DATA:

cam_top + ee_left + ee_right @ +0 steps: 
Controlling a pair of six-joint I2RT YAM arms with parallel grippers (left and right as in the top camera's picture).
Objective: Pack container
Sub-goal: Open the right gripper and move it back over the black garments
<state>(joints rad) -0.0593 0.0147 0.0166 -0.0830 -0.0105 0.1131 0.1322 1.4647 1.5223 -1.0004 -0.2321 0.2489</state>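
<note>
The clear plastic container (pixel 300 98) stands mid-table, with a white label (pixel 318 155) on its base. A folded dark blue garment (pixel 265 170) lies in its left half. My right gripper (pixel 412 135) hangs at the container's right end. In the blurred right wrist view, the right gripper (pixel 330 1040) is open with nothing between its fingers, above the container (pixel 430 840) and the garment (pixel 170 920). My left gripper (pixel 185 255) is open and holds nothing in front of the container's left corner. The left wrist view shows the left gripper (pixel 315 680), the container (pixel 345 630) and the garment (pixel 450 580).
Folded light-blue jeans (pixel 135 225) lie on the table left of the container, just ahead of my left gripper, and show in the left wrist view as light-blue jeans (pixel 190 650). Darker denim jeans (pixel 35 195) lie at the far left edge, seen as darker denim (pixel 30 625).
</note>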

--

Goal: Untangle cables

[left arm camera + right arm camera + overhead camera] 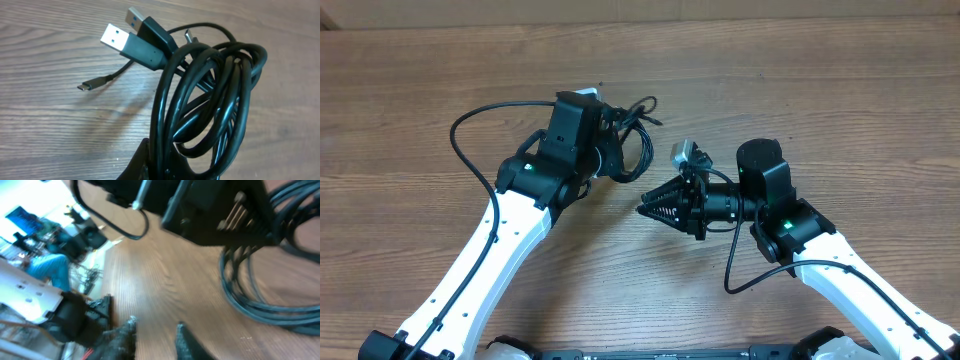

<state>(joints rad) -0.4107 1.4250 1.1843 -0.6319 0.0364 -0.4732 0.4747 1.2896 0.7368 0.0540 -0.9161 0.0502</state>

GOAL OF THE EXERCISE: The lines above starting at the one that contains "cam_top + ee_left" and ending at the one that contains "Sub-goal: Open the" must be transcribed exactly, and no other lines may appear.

RESPONSE:
cam_top + ee_left + ee_right @ +0 steps: 
Controlling a pair of six-joint I2RT YAM arms with parallel grippers (left and right as in the top camera's picture).
Objective: Pack container
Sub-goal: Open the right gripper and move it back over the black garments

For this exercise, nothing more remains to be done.